# Vessel aground



## rushie (Jul 5, 2005)

From the Malta Independent OnLine - 

_The 200-foot-long bunkering vessel Golden Bay was re-floated after a six-hour operation to lift it off a reef she had settled on in Marsascala at about 6am yesterday.

The vessel, which was empty apart from 15 tonnes of diesel for its own consumption, was eventually hauled off the reef by a tugboat at 11.45am. 

The activity started at about 7.30am when the authorities were informed that the Golden Bay, which is owned by Island Bunkering, had run aground. It is understood that the very high currents that were pulling in the area were just too much for the vessel’s engines to handle and she was eventually pushed onto the rocks.

Police, Civil Protection Department officials and other officials from the Freeport, Cassar Shipyards, the Oil Response Unit, the Disaster Response Team and others were called to the scene.

Slowly but surely, the presence began to build up and by 10am, there were two tugs on site – the Pawlina and the Wenzina, as well as a sea crane belonging to Cassar Shipyards.

The tugs and the crane tried several times to pull the Golden Bay off the underwater ledge, and although it budged a few times, the vessel was stuck fast. When this approach failed, Harbour Master Richard Degabriele decided to try and drag the vessel back out to sea in a two-pronged approach. 

This involved two tugs pulling ropes attached to the front and the back of the Golden Bay. They pulled, but this approach seemed to work less successfully than the first. 

All this while, sources in the industry explained, the vessel’s hull was beginning to take the shape of the ledge, which was why it was becoming more difficult to drag the ship back into the water.

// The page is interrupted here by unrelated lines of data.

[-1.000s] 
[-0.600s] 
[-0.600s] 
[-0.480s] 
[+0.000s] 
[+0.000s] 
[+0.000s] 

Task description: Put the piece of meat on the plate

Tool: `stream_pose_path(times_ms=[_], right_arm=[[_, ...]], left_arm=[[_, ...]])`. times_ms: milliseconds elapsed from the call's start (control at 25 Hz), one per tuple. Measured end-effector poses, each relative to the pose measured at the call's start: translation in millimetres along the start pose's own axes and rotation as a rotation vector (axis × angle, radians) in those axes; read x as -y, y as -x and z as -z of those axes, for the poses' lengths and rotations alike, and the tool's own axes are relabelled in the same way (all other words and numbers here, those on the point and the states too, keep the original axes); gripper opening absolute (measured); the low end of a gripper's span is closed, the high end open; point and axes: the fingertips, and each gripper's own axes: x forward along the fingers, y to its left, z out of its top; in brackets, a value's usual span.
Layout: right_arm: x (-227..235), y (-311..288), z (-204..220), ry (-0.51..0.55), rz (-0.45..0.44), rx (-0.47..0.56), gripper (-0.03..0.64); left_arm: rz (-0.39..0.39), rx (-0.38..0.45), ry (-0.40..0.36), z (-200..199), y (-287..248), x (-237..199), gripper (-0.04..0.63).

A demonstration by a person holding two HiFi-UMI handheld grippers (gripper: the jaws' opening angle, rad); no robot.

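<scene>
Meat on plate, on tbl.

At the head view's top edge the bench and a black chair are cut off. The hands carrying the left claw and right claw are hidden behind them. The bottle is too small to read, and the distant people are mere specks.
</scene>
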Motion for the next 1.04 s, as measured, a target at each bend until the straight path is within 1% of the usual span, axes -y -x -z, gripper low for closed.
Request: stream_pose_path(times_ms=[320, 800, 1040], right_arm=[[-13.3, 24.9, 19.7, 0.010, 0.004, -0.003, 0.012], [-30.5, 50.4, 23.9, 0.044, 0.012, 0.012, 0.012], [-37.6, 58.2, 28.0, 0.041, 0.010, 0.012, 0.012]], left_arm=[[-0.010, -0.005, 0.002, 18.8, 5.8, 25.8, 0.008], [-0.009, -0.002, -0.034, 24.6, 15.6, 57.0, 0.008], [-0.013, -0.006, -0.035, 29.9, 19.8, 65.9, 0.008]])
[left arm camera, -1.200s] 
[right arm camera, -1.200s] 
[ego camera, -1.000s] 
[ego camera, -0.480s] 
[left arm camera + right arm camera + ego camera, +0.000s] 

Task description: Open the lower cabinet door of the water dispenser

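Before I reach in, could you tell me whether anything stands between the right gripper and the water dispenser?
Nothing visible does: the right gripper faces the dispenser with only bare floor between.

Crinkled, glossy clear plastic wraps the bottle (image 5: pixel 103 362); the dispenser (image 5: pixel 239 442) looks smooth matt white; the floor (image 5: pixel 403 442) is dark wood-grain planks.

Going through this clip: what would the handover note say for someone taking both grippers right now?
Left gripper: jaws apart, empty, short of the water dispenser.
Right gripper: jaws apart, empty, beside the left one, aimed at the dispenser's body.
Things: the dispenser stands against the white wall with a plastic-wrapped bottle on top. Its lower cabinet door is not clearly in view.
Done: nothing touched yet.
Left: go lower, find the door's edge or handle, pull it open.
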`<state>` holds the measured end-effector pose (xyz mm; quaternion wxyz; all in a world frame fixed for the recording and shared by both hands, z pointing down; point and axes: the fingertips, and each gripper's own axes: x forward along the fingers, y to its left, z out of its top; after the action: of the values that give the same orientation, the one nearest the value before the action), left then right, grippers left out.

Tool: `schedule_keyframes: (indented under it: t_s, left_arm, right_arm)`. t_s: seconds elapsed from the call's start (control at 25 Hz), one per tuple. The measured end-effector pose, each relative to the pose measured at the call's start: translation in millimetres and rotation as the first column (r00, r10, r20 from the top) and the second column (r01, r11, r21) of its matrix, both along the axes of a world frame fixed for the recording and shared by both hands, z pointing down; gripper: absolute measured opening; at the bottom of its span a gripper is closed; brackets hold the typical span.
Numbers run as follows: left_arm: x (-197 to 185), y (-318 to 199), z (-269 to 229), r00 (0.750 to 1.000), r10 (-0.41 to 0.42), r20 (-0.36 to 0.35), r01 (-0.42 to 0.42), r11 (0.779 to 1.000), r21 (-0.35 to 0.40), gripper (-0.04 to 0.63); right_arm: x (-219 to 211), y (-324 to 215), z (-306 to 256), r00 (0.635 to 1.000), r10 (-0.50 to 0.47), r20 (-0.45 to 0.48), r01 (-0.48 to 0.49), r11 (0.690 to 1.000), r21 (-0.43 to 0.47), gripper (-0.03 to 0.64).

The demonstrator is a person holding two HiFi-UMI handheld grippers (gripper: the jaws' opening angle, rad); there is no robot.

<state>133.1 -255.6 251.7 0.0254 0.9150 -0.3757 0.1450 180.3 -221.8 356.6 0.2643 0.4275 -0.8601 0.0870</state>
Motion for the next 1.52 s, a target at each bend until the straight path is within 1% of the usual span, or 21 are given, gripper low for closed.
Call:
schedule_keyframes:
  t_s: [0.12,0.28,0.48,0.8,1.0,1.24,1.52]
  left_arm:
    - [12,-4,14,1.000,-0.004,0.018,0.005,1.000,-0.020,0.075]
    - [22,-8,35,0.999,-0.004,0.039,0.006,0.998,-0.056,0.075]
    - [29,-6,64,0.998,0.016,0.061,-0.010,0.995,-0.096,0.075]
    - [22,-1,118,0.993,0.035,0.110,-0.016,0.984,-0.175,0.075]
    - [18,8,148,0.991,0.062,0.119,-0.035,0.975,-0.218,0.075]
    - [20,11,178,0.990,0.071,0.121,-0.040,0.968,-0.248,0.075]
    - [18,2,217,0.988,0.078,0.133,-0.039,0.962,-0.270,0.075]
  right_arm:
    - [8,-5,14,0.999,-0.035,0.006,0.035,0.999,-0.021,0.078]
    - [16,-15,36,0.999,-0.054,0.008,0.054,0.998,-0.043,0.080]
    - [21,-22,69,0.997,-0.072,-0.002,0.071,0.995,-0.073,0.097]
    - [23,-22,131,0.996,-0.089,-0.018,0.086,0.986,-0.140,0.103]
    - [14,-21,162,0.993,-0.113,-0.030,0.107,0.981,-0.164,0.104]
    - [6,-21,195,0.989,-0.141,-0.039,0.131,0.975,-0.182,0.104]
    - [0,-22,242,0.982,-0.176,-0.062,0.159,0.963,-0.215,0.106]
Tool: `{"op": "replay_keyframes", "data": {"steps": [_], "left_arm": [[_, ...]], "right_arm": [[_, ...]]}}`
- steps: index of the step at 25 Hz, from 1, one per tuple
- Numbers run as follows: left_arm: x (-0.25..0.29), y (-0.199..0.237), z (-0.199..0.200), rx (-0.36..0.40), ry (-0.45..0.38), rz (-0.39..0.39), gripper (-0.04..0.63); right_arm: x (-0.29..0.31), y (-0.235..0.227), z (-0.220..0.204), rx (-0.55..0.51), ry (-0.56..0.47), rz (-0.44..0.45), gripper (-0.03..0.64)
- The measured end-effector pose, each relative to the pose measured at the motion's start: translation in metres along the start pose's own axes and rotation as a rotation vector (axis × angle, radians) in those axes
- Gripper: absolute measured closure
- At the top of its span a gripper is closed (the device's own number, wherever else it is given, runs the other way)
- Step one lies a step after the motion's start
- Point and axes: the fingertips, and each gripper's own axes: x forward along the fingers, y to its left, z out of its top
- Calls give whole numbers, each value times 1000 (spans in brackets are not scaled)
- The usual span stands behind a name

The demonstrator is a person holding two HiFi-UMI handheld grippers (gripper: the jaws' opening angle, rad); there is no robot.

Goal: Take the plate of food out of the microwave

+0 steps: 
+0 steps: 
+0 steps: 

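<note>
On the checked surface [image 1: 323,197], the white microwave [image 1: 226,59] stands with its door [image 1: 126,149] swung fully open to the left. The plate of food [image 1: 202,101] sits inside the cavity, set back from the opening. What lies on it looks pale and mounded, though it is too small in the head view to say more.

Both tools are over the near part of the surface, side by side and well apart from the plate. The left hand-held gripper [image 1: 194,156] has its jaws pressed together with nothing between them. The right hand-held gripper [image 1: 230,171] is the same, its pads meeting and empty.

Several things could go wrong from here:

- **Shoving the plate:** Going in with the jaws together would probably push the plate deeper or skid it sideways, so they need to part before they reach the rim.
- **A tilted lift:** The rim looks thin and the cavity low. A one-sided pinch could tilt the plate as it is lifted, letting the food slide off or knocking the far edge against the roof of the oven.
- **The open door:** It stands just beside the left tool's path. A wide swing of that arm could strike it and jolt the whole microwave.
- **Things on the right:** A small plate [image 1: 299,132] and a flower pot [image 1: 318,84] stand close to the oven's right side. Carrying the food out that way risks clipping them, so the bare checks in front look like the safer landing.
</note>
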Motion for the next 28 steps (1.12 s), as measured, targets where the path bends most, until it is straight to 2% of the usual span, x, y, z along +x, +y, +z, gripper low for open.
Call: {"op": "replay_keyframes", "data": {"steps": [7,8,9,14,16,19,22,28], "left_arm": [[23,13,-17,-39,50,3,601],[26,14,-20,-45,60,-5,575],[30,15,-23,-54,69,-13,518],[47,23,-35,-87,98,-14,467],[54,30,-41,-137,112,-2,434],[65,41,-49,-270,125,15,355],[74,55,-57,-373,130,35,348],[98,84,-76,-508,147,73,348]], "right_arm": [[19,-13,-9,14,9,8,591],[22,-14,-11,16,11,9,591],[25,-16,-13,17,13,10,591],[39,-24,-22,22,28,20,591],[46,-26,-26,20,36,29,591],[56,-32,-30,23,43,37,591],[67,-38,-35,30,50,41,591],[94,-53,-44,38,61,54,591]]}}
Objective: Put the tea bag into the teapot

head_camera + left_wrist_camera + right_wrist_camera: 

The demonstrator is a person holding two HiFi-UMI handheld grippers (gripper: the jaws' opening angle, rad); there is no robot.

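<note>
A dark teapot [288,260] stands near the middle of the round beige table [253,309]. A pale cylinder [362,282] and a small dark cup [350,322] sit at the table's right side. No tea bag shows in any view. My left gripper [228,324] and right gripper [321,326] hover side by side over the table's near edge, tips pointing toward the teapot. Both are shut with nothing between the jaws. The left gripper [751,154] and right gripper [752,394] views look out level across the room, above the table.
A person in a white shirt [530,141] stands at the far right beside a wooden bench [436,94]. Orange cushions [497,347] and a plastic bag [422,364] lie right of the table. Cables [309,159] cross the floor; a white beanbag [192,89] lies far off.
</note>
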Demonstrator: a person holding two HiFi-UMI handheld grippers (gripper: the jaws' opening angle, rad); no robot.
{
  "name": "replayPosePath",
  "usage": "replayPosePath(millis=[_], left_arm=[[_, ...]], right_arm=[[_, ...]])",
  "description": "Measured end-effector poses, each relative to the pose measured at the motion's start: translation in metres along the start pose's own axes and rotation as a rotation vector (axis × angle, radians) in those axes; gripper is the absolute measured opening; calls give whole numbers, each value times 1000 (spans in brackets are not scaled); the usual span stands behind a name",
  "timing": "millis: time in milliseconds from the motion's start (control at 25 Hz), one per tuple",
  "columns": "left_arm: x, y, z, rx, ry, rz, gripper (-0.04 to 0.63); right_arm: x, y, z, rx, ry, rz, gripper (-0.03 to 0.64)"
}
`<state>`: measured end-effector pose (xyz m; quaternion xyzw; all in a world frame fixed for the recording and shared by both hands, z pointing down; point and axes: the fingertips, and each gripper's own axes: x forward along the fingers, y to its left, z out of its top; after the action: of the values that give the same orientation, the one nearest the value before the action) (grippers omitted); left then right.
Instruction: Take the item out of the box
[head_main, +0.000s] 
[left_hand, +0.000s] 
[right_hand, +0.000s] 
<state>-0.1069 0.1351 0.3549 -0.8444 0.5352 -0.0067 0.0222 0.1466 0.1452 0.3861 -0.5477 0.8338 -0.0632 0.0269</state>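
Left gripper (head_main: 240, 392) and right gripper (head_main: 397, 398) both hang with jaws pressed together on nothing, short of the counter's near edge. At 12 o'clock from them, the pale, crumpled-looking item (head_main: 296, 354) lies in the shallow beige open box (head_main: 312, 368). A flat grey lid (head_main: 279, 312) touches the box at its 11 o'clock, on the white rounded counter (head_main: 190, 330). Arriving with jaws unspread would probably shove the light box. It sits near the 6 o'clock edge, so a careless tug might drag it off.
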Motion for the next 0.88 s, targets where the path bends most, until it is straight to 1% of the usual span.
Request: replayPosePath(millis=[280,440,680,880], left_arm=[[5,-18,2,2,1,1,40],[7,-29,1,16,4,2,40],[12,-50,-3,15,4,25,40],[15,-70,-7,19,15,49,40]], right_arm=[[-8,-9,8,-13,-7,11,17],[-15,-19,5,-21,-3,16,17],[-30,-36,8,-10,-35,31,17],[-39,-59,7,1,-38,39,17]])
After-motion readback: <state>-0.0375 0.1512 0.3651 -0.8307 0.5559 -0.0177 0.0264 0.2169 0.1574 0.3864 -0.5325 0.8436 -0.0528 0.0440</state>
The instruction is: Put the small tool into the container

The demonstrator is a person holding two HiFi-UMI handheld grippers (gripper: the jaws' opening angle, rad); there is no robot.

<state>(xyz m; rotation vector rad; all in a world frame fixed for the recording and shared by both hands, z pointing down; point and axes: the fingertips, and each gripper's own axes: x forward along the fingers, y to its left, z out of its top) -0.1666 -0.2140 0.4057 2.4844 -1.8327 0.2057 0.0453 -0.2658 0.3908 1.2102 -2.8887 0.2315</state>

The recovery crew on board the vessel then decided they would try to attach one of the ropes to the stern of the vessel and try to get it back out to sea that way. This approach seemed to work better, but the metal brace that the rope was tied to broke off. This resulted in the rope recoiling and hitting one of the members of the crew. There were anxious moments as his injuries were assessed, but he seemed to recover quickly enough. 

Finally, it was decided to have one more throw of the dice and the Pawlina was to be the vessel to do it. One of her ropes was attached to the bow of the Golden Bay and it immediately became clear that the stricken ship might rise. She inched her bow into the waves as the Pawlina pulled backward and eventually, with the screech of metal on rock, she came unstuck. If this had not worked, the Harbour Master was going to call in the Armed Forces to airlift the recovery crew off the boat.

There were a few hairy moments as the crew tried to steer the Golden Bay’s bow into the wind, but she eventually settled and was towed to Cassar Shipyards. The crew stayed on board. 

The area where the ship ran aground is knows at is-Siberja and is the exact same location where the Angel Gabriel, another bunkering vessel, ran aground in the 1960s.

The Malta Maritime Authority said it had launched an investigation in terms of IMO Assembly resolution A.849 (20).

It confirmed that no injuries or pollution were reported and that the vessel’s hull was intact._

See photo on website....she's ancient...!!

Rushie


----------